投球時の肩の高さ
今回は、投球時の肩の高さについて考察してみます。
肩の高さというのは、投手が腕を振って投球する際の、グラウンド面からの肩までの高さのことです。わたしの投球およびバッティングのシミュレーションにおける重要な設定パラメータになっています。下の図を見てください。
投手は、グラウンド面から高さが25.4cmの高さのマウンドから投球するわけですが、実際に投球する際は前方に踏み出した足がマウンドの低い位置を踏むことになりますし、脚を大きく開くわけですから、実際には身長やフォームに依存して肩の高さが決定されます。
有名な投手については、身長が公開されており、また、投球フォームの動画も公開されていたりしますので、画像をキャプチャーして、図にある、Sを算出することができます。

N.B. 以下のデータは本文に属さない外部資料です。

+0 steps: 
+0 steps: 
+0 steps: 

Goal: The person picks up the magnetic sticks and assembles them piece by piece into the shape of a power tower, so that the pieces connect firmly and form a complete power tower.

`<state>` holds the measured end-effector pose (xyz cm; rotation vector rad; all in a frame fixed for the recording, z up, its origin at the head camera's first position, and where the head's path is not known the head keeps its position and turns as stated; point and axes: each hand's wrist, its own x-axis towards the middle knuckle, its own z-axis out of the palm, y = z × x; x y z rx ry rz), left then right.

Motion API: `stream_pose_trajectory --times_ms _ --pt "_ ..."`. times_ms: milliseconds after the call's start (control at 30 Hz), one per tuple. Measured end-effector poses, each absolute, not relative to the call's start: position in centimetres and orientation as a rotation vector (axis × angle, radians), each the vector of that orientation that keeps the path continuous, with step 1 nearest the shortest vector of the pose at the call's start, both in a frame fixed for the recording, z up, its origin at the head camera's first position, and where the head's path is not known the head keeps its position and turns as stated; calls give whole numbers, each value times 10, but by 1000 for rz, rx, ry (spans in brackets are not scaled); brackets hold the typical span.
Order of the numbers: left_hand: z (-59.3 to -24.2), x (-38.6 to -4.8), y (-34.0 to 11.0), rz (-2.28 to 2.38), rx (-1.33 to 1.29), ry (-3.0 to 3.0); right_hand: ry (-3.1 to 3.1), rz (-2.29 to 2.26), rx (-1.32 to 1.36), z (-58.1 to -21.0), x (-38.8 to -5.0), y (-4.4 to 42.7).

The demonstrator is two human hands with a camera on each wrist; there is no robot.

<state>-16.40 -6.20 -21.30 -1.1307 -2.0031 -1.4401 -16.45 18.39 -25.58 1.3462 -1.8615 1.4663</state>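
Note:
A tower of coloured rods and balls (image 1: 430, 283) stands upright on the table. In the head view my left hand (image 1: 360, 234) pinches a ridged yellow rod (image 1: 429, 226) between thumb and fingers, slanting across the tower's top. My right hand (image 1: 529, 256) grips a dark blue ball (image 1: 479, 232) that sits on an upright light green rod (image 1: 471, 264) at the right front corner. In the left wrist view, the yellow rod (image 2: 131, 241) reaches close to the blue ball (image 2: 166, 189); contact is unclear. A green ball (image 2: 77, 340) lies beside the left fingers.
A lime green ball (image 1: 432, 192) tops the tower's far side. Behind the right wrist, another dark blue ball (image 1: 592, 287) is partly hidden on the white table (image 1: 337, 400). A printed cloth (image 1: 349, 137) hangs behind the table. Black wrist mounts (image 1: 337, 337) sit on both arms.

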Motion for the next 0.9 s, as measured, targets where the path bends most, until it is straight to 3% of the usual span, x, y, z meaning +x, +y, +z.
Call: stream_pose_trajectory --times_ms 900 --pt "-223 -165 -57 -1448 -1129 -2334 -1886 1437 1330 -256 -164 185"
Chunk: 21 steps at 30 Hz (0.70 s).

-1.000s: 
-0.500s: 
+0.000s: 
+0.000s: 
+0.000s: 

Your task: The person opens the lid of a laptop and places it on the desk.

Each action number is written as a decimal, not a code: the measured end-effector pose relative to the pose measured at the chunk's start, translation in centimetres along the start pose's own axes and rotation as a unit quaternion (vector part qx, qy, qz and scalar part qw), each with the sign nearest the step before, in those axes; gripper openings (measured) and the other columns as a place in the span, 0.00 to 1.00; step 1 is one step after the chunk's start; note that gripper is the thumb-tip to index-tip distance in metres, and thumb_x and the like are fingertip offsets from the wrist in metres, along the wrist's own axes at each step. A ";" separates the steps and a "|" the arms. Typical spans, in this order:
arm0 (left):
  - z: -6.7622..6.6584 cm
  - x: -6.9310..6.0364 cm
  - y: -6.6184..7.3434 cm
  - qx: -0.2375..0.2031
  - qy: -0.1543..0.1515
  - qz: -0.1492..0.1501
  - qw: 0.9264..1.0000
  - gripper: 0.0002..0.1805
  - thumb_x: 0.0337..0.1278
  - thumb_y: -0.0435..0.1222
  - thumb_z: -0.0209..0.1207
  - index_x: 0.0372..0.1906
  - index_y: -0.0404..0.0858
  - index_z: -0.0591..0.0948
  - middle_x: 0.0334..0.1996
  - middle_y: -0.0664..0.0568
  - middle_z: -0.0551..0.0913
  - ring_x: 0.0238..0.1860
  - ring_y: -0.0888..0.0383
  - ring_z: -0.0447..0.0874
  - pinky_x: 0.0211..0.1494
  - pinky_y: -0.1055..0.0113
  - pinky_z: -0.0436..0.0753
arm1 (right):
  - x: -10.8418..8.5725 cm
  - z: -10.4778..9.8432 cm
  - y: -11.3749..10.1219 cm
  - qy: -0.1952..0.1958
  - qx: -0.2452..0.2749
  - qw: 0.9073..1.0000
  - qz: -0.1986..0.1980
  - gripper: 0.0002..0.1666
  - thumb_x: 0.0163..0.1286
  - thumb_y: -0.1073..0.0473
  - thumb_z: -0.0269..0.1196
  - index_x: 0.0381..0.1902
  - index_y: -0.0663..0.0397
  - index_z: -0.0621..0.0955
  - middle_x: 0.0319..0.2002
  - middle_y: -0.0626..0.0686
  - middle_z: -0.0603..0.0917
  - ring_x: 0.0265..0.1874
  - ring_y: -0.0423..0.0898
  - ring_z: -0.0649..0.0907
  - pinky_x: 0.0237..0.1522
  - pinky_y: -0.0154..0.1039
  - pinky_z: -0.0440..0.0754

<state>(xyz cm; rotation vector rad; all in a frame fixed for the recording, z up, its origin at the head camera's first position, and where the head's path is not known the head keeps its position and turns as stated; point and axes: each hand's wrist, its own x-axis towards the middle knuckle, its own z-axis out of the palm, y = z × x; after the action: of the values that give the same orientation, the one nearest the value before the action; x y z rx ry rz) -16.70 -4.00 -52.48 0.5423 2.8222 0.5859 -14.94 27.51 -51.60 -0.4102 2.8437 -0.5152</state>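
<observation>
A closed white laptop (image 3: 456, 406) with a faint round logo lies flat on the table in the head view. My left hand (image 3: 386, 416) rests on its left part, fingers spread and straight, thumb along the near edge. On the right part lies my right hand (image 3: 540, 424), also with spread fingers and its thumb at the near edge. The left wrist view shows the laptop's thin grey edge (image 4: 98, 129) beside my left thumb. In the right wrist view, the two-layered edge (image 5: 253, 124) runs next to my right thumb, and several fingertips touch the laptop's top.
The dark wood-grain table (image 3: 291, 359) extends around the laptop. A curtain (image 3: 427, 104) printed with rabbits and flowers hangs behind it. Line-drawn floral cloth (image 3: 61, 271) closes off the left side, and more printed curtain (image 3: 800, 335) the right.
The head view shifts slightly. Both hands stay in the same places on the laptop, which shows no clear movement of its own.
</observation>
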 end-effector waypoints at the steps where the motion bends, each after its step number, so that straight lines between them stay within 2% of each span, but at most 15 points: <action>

これより、肩の肩さは身長+25.4cm-Sで求めることができるわけです。
動画はYuoTubeを参照しました。
山本由伸投手(身長 178cm)
https://www.youtube.com/watch?v=k_AtbKcSR_o
大谷翔平投手(身長 193 ㎝)
https://www.youtube.com/watch?v=Cpbw5Jdba_A&t=1s
千賀滉大投手(身長 185 ㎝)
https://www.youtube.com/watch?v=ChXthSO5J00
則本昂大投手(身長 178 ㎝)
https://www.youtube.com/watch?v=9-6OYpvC_Bs
今永昇太投手(身長 178 ㎝)
https://www.youtube.com/watch?v=ffVjDcc6zxk
山崎福也投手(身長 188㎝)
https://www.youtube.com/watch?v=cqKMTN1eMG0
宮城大弥投手(身長 171㎝ 実際には170cm)
https://www.youtube.com/watch?v=cqKMTN1eMG0
で、肩の高さをまとめると
となりました。ちなみに、宮城投手は身長が171㎝となっていますが、YouTubeによれば自ら170cmとおっしゃっています。さて、結果を見てみますと、大谷投手は身長が高いので肩の高さも高いのはわかりますが、千賀投手の肩の高さが際立っています。ただ、参考にした動画は、実際のマウンドではなく、投球練習場のようですので、実際の試合とは違うのかも知れません。
山本投手、則本投手、今永投手は身長が同じですが、肩の高さもほぼ同じですね。
宮城投手は、身長が高くはありませんが、その割には肩の高さが高いように思います。工夫しているのかもしれません。
それではというので、山本投手の肩の高さ118cmと千賀投手の肩の高さ148cmでの投球と打球を比較してみます。実際には、ホームベース上で同じ位置に投球が届くように調整しています。
バッターの立ち位置も、インパクト時のバットの周方向位置も同じにしていますので、打球にはほとんど違いがありません。
投球の軌跡を右側面図と平面図で見てみましょう。
それでは、肩の高さは意味がないのかというともちろん意味があるでしょう。
投球の軌跡を主審の背後からの視点で見てみましょう。すなわち、バッターの視点というわけです。
バッターから見ると、肩の高さが高い場合の落差が大きくなりますね。シミュレーションでは、インパクト条件を正確に合わせることができますが、実際のバッティングでは、投球軌跡の落差が大きいほど、思った通りのインパクトをすることは困難でしょうね。